En los rasgos del abad volvió a dibujarse la suave y tranquila sonrisa de antes.
– No puedo obligarle a ello. Toda criatura de Dios tiene el derecho a tomar libremente sus decisiones. Pero se lo ruego encarecidamente, sir Walter: tome la decisión correcta; retírese del caso y deje las indagaciones al inspector Dellard.

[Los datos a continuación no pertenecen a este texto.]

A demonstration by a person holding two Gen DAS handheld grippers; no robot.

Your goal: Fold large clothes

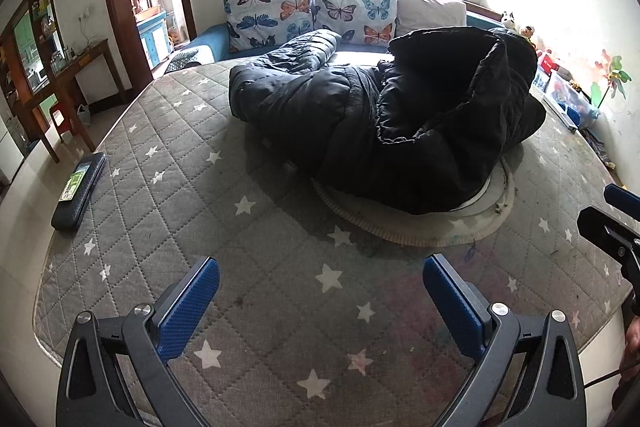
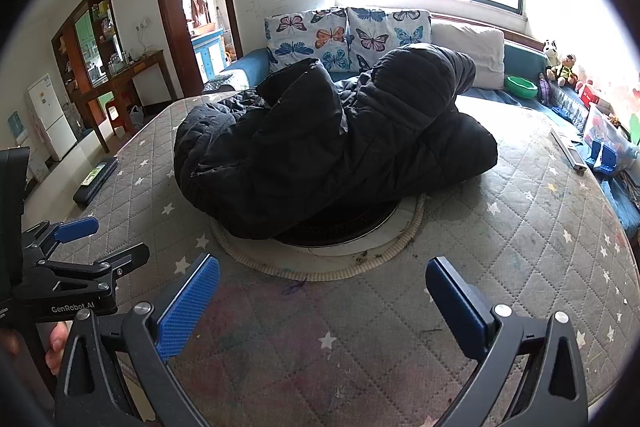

– ¿Es usted quien me lo aconseja? -preguntó sir Walter abiertamente-. ¿O solo me trasmite lo que Dellard le ha encargado?
– El inspector parece estar preocupado por su bienestar, y yo comparto esta preocupación -replicó el abad Andrew tranquilamente-. Permítame que le prevenga, sir Walter. Una runa es un signo pagano de una época que permanece oculta en la oscuridad. Nadie sabe qué secretos oculta o qué siniestras intenciones y pensamientos puede haber engendrado. No es algo que deba tomarse a la ligera.